Wharton made the comment as Friday morning figures showed renewed evidence that the blue flu job action by police officers has leveled off at least for now with 441 officers out sick as of Friday morning. That is from a high of more than 550 earlier in the week.
“We’re watching the numbers. It is stressing and straining us. But we’re keeping response times within acceptable ranges,” Wharton said during the program that can be seen at 7 p.m. Friday on WKNO and which is hosted by Eric Barnes, publisher of The Daily News. “Can we go on forever like that? No, we cannot. But I am not going to draw a line in the sand and throw down on that.”
Wharton wouldn’t talk about specific proposals regarding health care changes made at the private talks this week between his administration and the unions. The blue flu sick-out is believed to be a protest of health care benefit changes Wharton proposed and the Memphis City Council approved in June.

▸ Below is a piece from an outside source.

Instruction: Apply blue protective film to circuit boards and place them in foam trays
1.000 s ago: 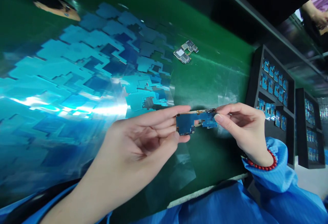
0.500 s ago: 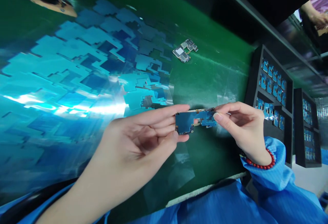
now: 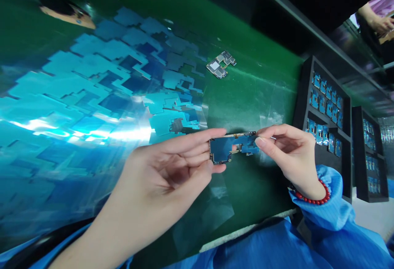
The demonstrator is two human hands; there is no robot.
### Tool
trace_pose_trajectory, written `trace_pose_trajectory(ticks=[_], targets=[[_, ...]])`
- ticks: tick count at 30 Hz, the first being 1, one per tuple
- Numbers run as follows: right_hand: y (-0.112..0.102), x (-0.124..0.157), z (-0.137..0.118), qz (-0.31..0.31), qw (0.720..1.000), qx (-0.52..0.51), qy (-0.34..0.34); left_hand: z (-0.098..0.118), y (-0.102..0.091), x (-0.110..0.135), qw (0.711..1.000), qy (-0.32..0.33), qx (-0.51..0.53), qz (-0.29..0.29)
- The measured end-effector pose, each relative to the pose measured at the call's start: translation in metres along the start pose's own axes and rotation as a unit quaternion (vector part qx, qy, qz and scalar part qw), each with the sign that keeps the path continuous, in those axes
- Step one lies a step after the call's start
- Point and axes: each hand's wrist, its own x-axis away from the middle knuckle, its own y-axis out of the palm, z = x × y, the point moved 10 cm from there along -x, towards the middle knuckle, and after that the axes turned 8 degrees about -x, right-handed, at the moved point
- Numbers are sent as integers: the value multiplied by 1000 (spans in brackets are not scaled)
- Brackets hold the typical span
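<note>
The person's left hand [image 3: 175, 170] and right hand [image 3: 291, 154] pinch opposite ends of a flat, notched, blue-faced circuit board [image 3: 221, 150] above the green, glossy tabletop [image 3: 246, 109]. Beyond it lies a grey, notched circuit board [image 3: 219, 72] with a white rectangular patch [image 3: 214, 65], any print too small to read. Right of these stands a black, compartmented tray [image 3: 303, 90] holding blue boards [image 3: 322, 104].

Board [image 3: 221, 150]: far face hidden from me; right hand [image 3: 289, 154] covers part of one end. Co-worker [image 3: 377, 20] cut off at right edge. Parts [image 3: 372, 163] in far tray [image 3: 358, 154]: too small for me.
</note>
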Motion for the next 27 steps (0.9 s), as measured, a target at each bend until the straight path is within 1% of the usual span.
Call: trace_pose_trajectory(ticks=[4,12,15,21,27], targets=[[0,0,0,1,1000,-21,-2,-5,3,1,998,-20,62,-4],[1,0,-1,1,1000,-27,-1,-5,5,2,998,-18,65,-9],[2,0,-2,1,1000,-30,-7,-4,3,0,997,-6,71,0],[2,-1,-2,-3,999,-28,-21,9,5,-7,995,74,60,-29],[2,-1,-2,-9,999,-30,-21,6,2,-7,997,65,47,-13]])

Wharton said delaying health care benefits cuts now scheduled to take effect in January is not an option given the coming November open enrollment period under the Affordable Care Act.
“To the degree that individuals are moved off the legacy city plan and onto the exchange, there’s a window there. We’re kind of in a bind there,” he said. “What we are saying across the board is not even for one day will any employee or retiree be without health care.”